Toxic Phthalates:  Numerous scientists have documented the potential health effects of exposure to phthalates in the womb or at crucial stages of development, including (but not limited to) reproductive defects, premature delivery, early onset puberty, and lower sperm counts. Effective February 2009, the CPSIA bans toys for children that contain concentrations more than 0.1% of a toxic chemical used in plastics called phthalates.  WISPIRG found toys that contained concentrations of phthalates up to 40%.

"Congress clearly intended that the new law would also stop the sale of toys containing toxic phthalates in February, but last week's CPSC legal opinion told manufacturers that can keep selling the remaining millions of hazardous toys until they run out, which could take years," said Speight. "Congress gave America's littlest consumers the gift of safety-they should not let the CPSC take it away."

Speight noted that WISPIRG's DC office and Congressional champions intended to take every possible action to overturn the CPSC decision and restore the February 2009 ban on sale of toxic phthalate-laden toys.

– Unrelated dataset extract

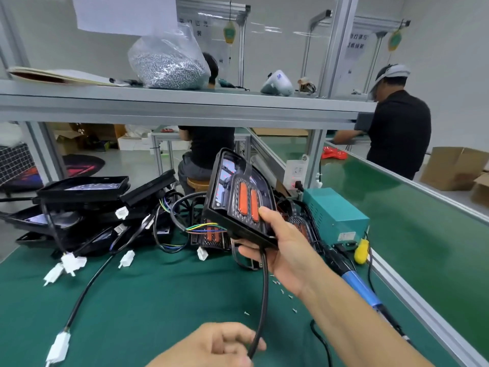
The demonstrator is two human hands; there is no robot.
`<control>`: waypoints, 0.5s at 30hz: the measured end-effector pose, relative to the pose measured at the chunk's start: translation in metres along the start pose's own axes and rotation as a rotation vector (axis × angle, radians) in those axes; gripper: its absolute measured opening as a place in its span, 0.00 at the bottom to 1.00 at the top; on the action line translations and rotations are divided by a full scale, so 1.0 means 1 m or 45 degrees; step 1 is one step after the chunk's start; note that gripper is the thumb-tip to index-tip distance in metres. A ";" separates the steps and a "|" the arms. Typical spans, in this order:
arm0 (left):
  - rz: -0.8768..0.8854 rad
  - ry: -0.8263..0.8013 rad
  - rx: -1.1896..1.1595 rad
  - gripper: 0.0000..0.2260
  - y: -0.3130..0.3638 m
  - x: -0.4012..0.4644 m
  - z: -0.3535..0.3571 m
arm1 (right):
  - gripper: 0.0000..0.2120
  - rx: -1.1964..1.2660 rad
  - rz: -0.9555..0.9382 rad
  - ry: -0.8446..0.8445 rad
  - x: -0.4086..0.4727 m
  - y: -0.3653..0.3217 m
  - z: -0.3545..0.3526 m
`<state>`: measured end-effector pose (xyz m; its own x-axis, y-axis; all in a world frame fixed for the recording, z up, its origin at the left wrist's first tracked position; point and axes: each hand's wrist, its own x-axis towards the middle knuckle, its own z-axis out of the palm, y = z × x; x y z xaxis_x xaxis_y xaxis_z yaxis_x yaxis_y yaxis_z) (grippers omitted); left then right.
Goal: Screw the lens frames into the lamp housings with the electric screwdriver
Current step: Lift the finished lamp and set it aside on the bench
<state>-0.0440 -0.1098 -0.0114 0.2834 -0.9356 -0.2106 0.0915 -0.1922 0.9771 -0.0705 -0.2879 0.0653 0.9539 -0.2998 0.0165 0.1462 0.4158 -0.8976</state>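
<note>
Head view: the right hand (pixel 277 250) grips a black plastic lamp housing (pixel 238 197) by its lower corner, thumb on the front face and fingers curled under the rim, holding it tilted up above the green felt-like bench mat (pixel 158 292). The housing is a rounded trapezoid with a honeycomb-textured lens frame (pixel 244 192) seated inside, carrying two orange oblong reflectors, beside a glossy mirrored panel. A smooth black cable (pixel 263 292) drops from the housing down to the left hand (pixel 219 345), whose fingers curl round and pinch it near the bottom edge.

To the left lies a loose pile of more black housings (pixel 84 205), tangled with wires and white plastic connectors (pixel 72 263). The electric screwdriver (pixel 354 279), blue-handled with a black barrel, lies on the mat under the right forearm, next to a teal metal power box (pixel 336 215). Small silver screws (pixel 285 290) are scattered nearby. A clear bag of screws (pixel 169 62) sits on the aluminium shelf (pixel 185 104).
</note>
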 end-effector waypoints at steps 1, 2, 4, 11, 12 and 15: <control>0.001 0.055 0.057 0.09 0.000 -0.003 -0.004 | 0.17 -0.005 0.003 0.002 -0.001 -0.003 -0.003; 0.001 0.169 0.120 0.06 0.001 -0.005 -0.007 | 0.16 -0.009 0.011 0.000 -0.002 -0.006 -0.006; 0.064 0.519 0.275 0.06 0.001 -0.007 -0.012 | 0.14 -0.017 0.043 -0.040 -0.009 -0.012 -0.012; 0.342 0.879 -0.198 0.11 0.041 0.008 -0.006 | 0.15 -0.407 0.115 -0.178 -0.044 -0.015 -0.039; 0.350 0.764 -0.450 0.10 0.048 0.011 -0.002 | 0.16 -0.481 0.113 -0.132 -0.047 -0.014 -0.042; 0.390 0.490 -0.956 0.13 0.057 0.017 0.003 | 0.10 -0.662 0.095 0.041 -0.053 -0.014 -0.049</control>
<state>-0.0368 -0.1374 0.0407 0.6858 -0.7242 -0.0718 0.5213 0.4200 0.7429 -0.1356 -0.3204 0.0551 0.9469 -0.3154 -0.0622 -0.0793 -0.0414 -0.9960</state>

Choking Hazards: In 1979, the CPSC banned the sale of toys for children younger than three if they contain small parts.  The 1994 Child Safety Protection Act required an explicit prominent choke hazard warning on toys with small parts for children aged between three and six.  WISPIRG found toys with small parts for children under six without the required explicit choke hazard warning.

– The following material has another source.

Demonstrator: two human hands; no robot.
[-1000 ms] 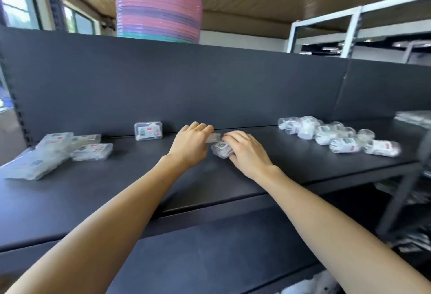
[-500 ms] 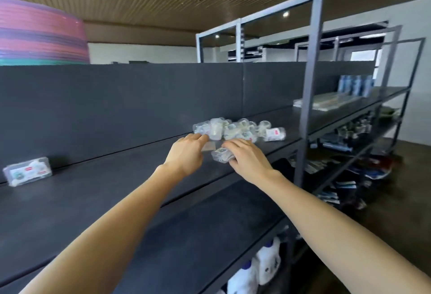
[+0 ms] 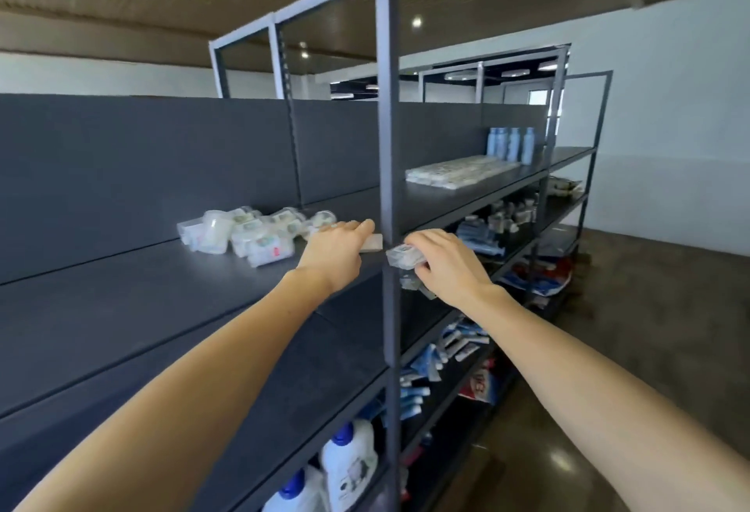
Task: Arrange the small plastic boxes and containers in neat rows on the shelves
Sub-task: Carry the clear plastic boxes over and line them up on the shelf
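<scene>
My left hand (image 3: 339, 251) holds a small clear plastic box (image 3: 372, 242) between fingers and thumb, just above the dark shelf (image 3: 121, 308). My right hand (image 3: 446, 264) grips another small clear box with a label (image 3: 401, 256), out beyond the shelf's front edge, right of the grey upright post (image 3: 389, 146). More clear plastic shows under that hand. A loose heap of small clear containers (image 3: 243, 233) lies on the shelf just left of my left hand, against the back panel.
Flat clear packs (image 3: 458, 172) and blue bottles (image 3: 511, 144) stand on the far shelf section. Lower shelves hold tubes and packets (image 3: 438, 353) and white detergent bottles (image 3: 349, 467). Open floor lies to the right.
The view has swung right along the shelf and both hands moved right with their boxes. The heap is now left of my left hand; my right hand has passed the post.
</scene>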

"The Consumer Product Safety Improvement Act gave the CPSC the tools it needs to do a better job for America's littlest consumers," said Speight.  "Now it's up to Congress to fully fund them and for the Consumer Product Safety Commission to vigorously carry out its new responsibilities."

Speight called on Congress and the CPSC to do the following:

  • CPSC should vigorously enforce the CPSIA's strong protection against lead and reverse its recent decision allowing continued sale of toxic phthalates in children's products. CPSC must also move swiftly to implement all rules required under the new law;  must ensure that new third-party testing programs meet the new law's standards; and, must also move quickly to implement the new law's publicly-accessible hazards database requirement.
  • Congress and the Administration should work to overhaul U.S. toxics policy to begin to assess the thousands of chemicals currently on the market for which little or inadequate health data are available, and to require manufacturers to ensure that they are using the least hazardous chemicals possible.
  • Congress should fully fund the CPSC's increased budget authorizations for the next five fiscal years, and conduct vigorous oversight over the implementation of the new law.

Speight also reminded parents that the toy list in the WSPIRG report is only a sampling of the potential hazards on store shelves, and urged consumers to shop with a copy of PIRG's Tips for Toy Safety, included in the report and at

"Be sure to buy age-appropriate toys, actively supervise children during play, and inspect toys to make sure they are in good repair," said Nan Peterson, RN, MS, Advocacy and Injury Prevention Coordinator, Safe Kids Wisconsin.  "And remember, some gifts are not complete unless proper protective gear is included: a bike helmet is a necessity, not an accessory."

"Shoppers should remember to examine all toys carefully for hidden dangers before you make a purchase this holiday season," Speight concluded.